**EXERCISE BRIEF**
Of all the lines in the entries below, give again exactly those starting at the line containing "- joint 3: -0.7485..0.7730" and ending at the line containing "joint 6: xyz", both ends included, and no others.

**RECORDS TO PROCESS**
▶

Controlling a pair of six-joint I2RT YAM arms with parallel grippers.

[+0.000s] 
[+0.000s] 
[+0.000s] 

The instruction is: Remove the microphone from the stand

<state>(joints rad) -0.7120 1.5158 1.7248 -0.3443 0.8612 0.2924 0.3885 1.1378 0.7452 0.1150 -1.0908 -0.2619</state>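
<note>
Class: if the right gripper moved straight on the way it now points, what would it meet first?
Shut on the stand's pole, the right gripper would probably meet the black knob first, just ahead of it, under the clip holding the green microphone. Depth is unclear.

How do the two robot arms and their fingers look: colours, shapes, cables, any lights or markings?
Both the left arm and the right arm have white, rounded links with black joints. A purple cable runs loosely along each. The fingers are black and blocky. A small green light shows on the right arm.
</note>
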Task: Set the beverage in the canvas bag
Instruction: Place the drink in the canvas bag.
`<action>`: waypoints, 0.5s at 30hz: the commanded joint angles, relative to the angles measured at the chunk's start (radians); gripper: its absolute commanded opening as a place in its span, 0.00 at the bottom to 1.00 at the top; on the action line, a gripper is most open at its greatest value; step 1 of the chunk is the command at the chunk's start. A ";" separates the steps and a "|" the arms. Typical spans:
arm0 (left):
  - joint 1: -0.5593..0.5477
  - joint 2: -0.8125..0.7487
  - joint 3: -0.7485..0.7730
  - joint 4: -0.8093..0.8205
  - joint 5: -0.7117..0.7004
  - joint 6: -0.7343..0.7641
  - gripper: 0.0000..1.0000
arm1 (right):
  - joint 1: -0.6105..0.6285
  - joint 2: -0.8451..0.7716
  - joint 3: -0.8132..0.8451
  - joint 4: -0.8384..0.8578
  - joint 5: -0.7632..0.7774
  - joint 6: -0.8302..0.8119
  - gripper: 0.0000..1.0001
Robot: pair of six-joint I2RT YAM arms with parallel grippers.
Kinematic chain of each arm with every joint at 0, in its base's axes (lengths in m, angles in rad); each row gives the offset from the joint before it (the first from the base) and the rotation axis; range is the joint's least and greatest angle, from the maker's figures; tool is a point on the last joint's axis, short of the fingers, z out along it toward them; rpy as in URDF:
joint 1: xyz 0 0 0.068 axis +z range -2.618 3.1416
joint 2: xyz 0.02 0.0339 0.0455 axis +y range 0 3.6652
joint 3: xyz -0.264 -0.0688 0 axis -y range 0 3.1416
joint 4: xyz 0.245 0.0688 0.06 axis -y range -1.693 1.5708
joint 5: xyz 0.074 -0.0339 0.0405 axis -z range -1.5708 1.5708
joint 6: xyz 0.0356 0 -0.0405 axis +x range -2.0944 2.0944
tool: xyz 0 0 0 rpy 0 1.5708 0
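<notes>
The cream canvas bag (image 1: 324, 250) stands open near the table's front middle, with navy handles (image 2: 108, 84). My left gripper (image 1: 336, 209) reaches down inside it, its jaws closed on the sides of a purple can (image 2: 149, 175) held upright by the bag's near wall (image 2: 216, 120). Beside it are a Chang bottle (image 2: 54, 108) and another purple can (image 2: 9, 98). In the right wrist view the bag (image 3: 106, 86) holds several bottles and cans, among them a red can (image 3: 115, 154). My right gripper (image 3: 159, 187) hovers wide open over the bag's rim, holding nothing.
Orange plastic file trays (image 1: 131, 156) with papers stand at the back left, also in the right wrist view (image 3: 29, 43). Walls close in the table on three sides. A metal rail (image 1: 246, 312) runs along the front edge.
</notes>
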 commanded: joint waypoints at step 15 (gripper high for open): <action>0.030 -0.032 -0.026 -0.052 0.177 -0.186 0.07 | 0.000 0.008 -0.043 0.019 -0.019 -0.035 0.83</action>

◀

**ANSWER BOX**
  - joint 3: -0.7485..0.7730
  - joint 4: -0.8093..0.8205
  - joint 5: -0.7117..0.7004
  - joint 6: -0.7343..0.7641
  - gripper: 0.0000..1.0000
arm1 (right):
  - joint 1: -0.6105..0.6285
  - joint 2: -0.8451..0.7716
  - joint 3: -0.8132..0.8451
  - joint 4: -0.8384..0.8578
  - joint 5: -0.7632..0.7774
  - joint 6: -0.8302..0.8119
  - gripper: 0.0000..1.0001
Robot: pair of six-joint I2RT YAM arms with parallel grippers.
Kinematic chain of each arm with every joint at 0, in its base's axes (lengths in m, angles in rad); each row gives the offset from the joint before it (the first from the base) and the rotation axis; range is the joint's least and greatest angle, from the maker's figures; tool is a point on the last joint's axis, short of the fingers, z out along it toward them; rpy as in URDF:
joint 1: xyz 0 0 0.068 axis +z range -2.618 3.1416
joint 2: xyz 0.02 0.0339 0.0455 axis +y range 0 3.6652
joint 3: xyz -0.264 -0.0688 0 axis -y range 0 3.1416
joint 4: xyz 0.245 0.0688 0.06 axis -y range -1.693 1.5708
joint 5: xyz 0.074 -0.0339 0.0405 axis -z range -1.5708 1.5708
joint 6: xyz 0.0356 0 -0.0405 axis +x range -2.0944 2.0944

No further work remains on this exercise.